L'assurtech a des projets plein les cartons en France : un assistant personnel de santé qui permettra aux bénéficiaires de poser toutes les questions qu'il souhaite, une gamme de services sur la santé mentale (bien utile en ces temps de Covid !), l'automatisation des démarches RH, l'affiliation des employés à l'assurance santé et à la prévoyance ou encore l'intégration dans des systèmes de paye. En créant tout un écosystème autour de la santé, Alan se rapproche de plus en plus de la plateforme de prise de rendez-vous Doctolib, qui a aussi développé de la téléconsultation. "Doctolib a levé aussi beaucoup d'argent. Mais ils sont plus dans une logique de vendre du logiciel au médecin", balaie Jean-Charles Samuelian-Werve, cofondateur d'Alan, qui s'adresse, de son côté, de plus en plus au grand public.

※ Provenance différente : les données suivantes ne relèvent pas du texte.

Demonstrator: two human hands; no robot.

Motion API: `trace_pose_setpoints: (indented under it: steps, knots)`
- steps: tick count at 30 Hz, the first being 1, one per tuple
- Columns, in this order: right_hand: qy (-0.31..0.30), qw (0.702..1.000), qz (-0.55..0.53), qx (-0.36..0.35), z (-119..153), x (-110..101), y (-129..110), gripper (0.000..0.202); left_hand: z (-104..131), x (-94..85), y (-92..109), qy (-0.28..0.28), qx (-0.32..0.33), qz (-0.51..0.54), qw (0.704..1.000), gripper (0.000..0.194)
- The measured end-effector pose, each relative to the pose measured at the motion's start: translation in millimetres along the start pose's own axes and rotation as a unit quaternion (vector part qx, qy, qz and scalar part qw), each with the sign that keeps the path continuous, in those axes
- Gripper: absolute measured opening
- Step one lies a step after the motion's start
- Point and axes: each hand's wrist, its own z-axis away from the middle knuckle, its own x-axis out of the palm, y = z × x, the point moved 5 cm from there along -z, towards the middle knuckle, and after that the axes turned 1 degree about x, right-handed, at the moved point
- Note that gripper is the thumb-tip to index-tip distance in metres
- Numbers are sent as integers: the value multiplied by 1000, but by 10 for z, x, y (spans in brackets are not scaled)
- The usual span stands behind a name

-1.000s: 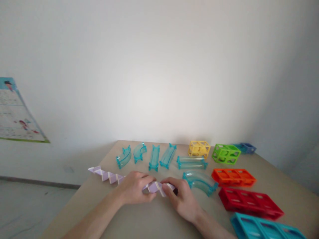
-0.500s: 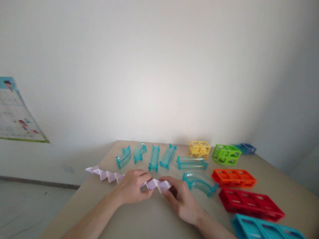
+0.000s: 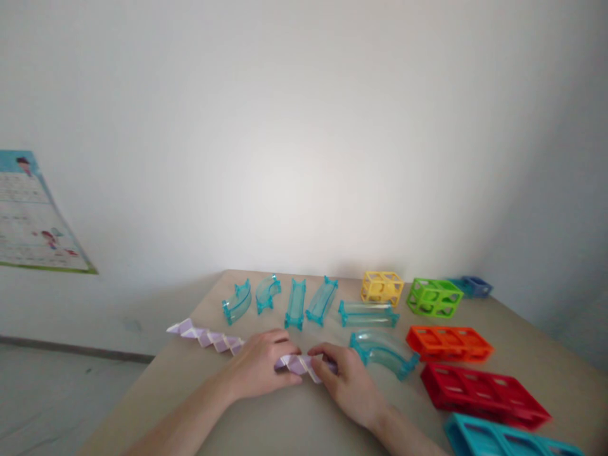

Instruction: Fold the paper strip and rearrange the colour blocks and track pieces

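L hand [image 3: 261,364] & R hand [image 3: 349,385] both curled shut, gripping lilac zigzag strip [image 3: 297,363] over near part of table [image 3: 289,424].
Short bit of strip shows btwn hands; rest runs out past L hand, tip abt at table's L edge. Nr to far on R: lt-blue frame [image 3: 498,437], red frame [image 3: 484,405], orange frame [image 3: 449,349]; curved teal track [image 3: 382,356] just beyond R hand; more teal tracks [image 3: 295,304] farther back, then green frame [image 3: 434,301], yellow frame [image 3: 382,289]; wall [image 3: 304,158] w/ poster [image 3: 45,215] far L.

Soft light brightens the middle of the wall [image 3: 285,158], dimming rightward, with fine detail blurred.
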Motion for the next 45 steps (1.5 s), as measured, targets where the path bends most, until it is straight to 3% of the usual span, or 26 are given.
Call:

Début 2021, la start-up a lancé Alan Baby, une application gratuite qui mêle groupe de discussions entre parents, contenu dédié à la petite enfance et un chat médical avec des experts.

"Nous développerons d'autres applications grand public dont la prochaine sera autour de la santé mentale"

"Nous croyons beaucoup en l'engagement, les communautés. Nous développerons donc d'autres applications de ce type dont la prochaine sera autour de la santé mentale", confie Jean-Charles Samuelian-Werve. Ces applications doivent permettre de convertir les utilisateurs en assurés.

Les cartons à projets sont aussi pleins pour ses bénéficiaires en Belgique et Espagne, où la jeune pousse est présente depuis fin 2020. Chat médical et soutien psychologique pour les Belges, service de conciergerie médicale pour identifier le bon médecin et prendre rendez-vous pour les Espagnols. "Sur ces deux pays, nous avons la voie libre puisqu'il n'y a pas d'application de santé comme nous. Ce n'est pas étonnant puisqu'obtenir un agrément n'est pas évident", souligne Jean-Charles Samuelian. La start-up n'est pas un courtier comme la majorité des assurtech. Elle a obtenu un agrément de l'Autorité de contrôle prudentiel et de résolution (ACPR), un graal dont le précédent avait été délivré en 1986 en France.

Cibler les grandes entreprises

Ce financement tout frais va aussi permettre à Alan de toucher de plus grandes entreprises, alors qu'elle était jusqu'ici plutôt sollicitée par les PME et indépendants. "Nous venons tout juste de signer avec deux entreprises de plus de 5 000 salariés", glisse le cofondateur. Elle vise aussi de nouveaux secteurs comme la restauration et l'industrie. "A chaque fois, il faut créer une nouvelle couverture d'assurance. On n'onboarde pas de la même façon un salarié de la restauration qu'un consultant en SSII", note Jean-Charles Samuelian-Werve. A ce jour, la start-up revendique 9 400 entreprises clientes et 158 000 bénéficiaires. Elle espère doubler ce chiffre cette année et vise le million d'ici trois ans. "Alan va vite rentrer dans la top 10 des assurances santé en France. Il ne faut pas oublier que le marché de l'assurance santé en France compte de très gros acteurs comme AG2R La Mondiale, Malakoff Médéric et Vyv mais aussi plein de petites mutuelles spécialisés avec peu de membres", fait remarquer Florian Graillot, fondateur d'Astorya VC, fonds d'investissement spécialisé dans l'assurtech.

Pour être en haut du classement, Alan compte sur le bouche-à-oreille, les canaux d'acquisition digitaux classiques, sa force commerciale mais aussi sur une loi du 14 juillet 2019 qui permet aux assurés, depuis le 1er décembre 2020, de résilier après un an de souscription leur contrat de complémentaire santé à tout moment, sans frais ni pénalité. Cette nouvelle disposition a déjà "permis de bien accélérer en début d'année", assure Jean-Charles Samuelian-Werve. La start-up espère aussi doubler ses revenus en 2021. Ils s'élevaient à 100 millions d'euros annualisés en 2020, soit une croissance de 105% par rapport à 2019. Surtout, notre jeune licorne prévoit d'être rentable en France d'ici 2023.  

Enfin, la levée de fonds va également permettre à la start-up de recruter 400 personnes en Europe, dont une centaine en Belgique et en Espagne. A ce jour, la jeune pousse compte 350 salariés dont 40 à l'étranger. Sans oublier la petite marmotte.